Assignment » Could you report every line from the entries that includes the word "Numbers"?

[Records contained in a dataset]

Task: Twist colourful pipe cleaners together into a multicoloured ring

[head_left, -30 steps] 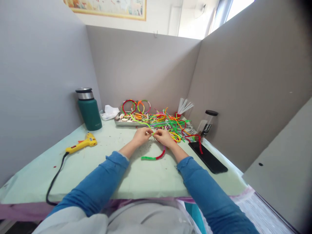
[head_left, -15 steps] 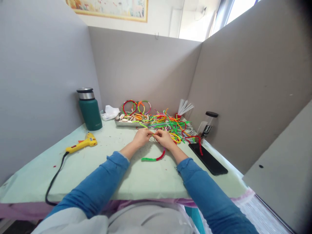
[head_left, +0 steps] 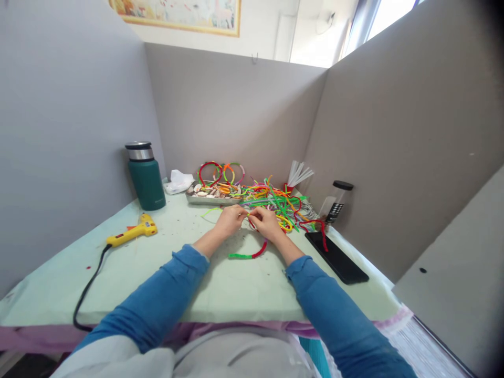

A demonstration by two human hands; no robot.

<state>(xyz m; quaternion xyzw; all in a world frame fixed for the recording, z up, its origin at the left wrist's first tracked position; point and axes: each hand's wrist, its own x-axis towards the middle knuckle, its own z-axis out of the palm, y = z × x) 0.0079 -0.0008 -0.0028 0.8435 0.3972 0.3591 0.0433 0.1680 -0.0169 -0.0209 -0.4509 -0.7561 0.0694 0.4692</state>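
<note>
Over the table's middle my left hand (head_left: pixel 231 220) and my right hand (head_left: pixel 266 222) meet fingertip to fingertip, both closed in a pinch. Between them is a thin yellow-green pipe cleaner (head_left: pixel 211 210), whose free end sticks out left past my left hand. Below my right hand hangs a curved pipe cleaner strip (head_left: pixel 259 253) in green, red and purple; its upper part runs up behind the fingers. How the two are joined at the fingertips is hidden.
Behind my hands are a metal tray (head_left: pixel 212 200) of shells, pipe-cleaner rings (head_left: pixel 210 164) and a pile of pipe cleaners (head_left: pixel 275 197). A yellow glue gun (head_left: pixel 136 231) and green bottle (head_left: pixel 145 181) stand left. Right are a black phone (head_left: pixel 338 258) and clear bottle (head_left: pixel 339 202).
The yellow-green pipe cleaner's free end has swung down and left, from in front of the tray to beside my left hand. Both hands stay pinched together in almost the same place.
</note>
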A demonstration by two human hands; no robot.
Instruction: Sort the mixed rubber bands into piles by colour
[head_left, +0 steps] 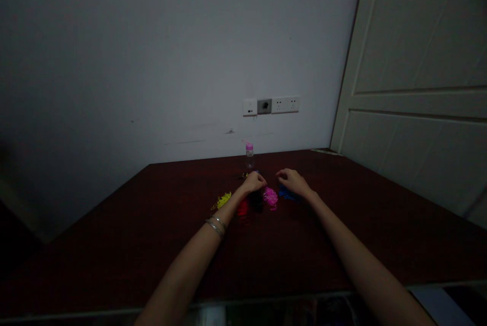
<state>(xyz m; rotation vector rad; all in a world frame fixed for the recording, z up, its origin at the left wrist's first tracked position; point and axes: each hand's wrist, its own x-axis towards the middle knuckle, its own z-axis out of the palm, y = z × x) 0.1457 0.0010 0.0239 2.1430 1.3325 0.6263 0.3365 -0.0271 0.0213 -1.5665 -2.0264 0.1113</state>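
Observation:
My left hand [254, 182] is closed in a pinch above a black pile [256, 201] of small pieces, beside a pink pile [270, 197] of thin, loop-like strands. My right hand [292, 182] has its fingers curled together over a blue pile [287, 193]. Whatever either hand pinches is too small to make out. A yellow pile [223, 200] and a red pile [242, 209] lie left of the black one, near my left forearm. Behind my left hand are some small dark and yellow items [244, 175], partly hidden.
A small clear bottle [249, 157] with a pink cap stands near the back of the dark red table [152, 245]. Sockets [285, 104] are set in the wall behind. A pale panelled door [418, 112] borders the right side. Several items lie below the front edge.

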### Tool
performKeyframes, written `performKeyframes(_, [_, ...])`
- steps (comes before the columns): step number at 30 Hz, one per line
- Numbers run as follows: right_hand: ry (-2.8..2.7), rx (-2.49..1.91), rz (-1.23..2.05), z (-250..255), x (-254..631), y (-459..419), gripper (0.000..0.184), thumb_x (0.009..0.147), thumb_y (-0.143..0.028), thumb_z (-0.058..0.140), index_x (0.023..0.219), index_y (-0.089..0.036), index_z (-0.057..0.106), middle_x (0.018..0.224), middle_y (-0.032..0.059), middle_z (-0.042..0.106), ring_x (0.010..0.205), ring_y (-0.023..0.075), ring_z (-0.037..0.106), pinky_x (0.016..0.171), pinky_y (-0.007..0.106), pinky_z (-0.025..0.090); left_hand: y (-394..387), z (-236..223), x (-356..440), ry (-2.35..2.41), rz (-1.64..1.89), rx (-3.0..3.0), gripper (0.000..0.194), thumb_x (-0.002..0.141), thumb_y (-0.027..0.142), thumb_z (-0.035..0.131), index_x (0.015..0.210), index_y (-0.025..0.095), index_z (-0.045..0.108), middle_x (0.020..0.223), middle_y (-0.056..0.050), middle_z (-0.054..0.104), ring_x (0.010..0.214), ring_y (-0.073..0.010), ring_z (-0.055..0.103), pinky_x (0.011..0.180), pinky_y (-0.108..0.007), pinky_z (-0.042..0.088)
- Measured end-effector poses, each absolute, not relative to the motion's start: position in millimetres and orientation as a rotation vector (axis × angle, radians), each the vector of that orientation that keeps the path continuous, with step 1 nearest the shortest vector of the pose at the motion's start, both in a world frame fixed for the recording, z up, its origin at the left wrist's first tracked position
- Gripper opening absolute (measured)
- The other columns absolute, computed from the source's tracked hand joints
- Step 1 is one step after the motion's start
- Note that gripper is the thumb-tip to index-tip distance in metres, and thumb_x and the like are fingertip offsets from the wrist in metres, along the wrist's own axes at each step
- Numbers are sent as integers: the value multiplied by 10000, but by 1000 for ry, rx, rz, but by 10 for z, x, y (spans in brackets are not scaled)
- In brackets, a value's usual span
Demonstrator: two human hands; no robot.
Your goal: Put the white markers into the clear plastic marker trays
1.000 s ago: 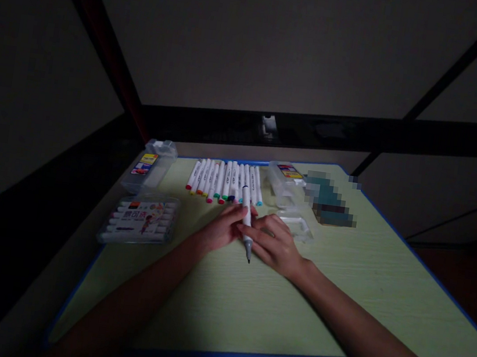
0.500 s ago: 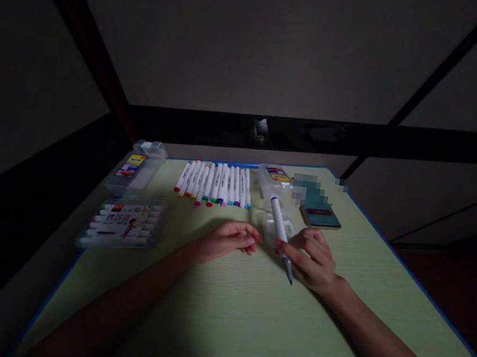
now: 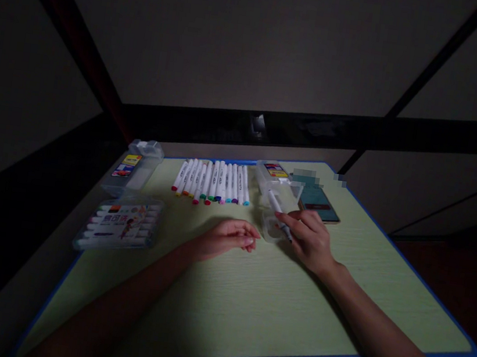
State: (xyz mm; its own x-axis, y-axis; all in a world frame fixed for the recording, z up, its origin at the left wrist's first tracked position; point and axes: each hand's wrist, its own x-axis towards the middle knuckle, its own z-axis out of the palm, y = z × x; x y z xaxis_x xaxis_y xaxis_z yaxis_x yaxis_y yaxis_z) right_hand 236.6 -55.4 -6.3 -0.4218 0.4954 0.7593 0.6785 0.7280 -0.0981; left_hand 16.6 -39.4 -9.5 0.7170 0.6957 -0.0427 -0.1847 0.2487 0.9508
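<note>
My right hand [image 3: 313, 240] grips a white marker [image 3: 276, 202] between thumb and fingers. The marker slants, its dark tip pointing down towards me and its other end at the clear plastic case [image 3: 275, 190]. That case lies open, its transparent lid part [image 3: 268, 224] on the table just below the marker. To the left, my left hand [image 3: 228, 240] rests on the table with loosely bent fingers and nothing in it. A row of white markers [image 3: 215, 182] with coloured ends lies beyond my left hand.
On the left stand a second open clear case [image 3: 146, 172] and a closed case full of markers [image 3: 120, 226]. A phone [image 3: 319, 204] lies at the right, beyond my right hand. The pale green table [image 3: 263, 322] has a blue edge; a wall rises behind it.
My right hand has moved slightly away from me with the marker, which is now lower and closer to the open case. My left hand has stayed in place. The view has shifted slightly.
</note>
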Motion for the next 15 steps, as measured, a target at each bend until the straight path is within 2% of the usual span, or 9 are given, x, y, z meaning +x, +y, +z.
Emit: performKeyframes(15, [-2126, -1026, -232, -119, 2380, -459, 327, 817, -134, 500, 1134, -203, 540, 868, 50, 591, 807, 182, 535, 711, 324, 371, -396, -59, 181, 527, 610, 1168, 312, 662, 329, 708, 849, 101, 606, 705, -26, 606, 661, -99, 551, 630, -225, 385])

Exercise output »
- Numbers run as follows: right_hand: ry (-2.8..2.7), rx (-2.49..1.91), rz (-1.23..2.05), z (-250..255), x (-254..631), y (-459..419), gripper (0.000..0.184), thumb_x (0.009..0.147), thumb_y (-0.143..0.028), thumb_z (-0.058..0.140), index_x (0.023..0.219), index_y (-0.089..0.036), index_z (-0.057..0.106), middle_x (0.018..0.224), middle_y (-0.032..0.059), middle_z (-0.042..0.106), ring_x (0.010..0.205), ring_y (-0.023..0.075), ring_z (-0.037..0.106), pinky_x (0.016..0.171), pinky_y (-0.007..0.106), pinky_z (-0.025..0.090); left_hand: y (-394..387), z (-236..223), x (-356..440), ry (-2.35..2.41), rz (-1.64..1.89), rx (-3.0..3.0), gripper (0.000..0.194), thumb_x (-0.002..0.141), thumb_y (-0.027..0.142), thumb_z (-0.035..0.131), index_x (0.015..0.210), index_y (-0.025..0.095), index_z (-0.045..0.108), middle_x (0.020..0.223), middle_y (-0.056..0.050), middle_z (-0.054..0.104), ring_x (0.010..0.214), ring_y (-0.073..0.010), ring_z (-0.055..0.103), pinky_x (0.011..0.180), pinky_y (-0.108..0.007), pinky_z (-0.042..0.088)
- Numbers are sent as integers: the value multiplied by 10000, but by 1000 for ry, rx, rz, but by 10 for z, x, y (spans in brackets are not scaled)

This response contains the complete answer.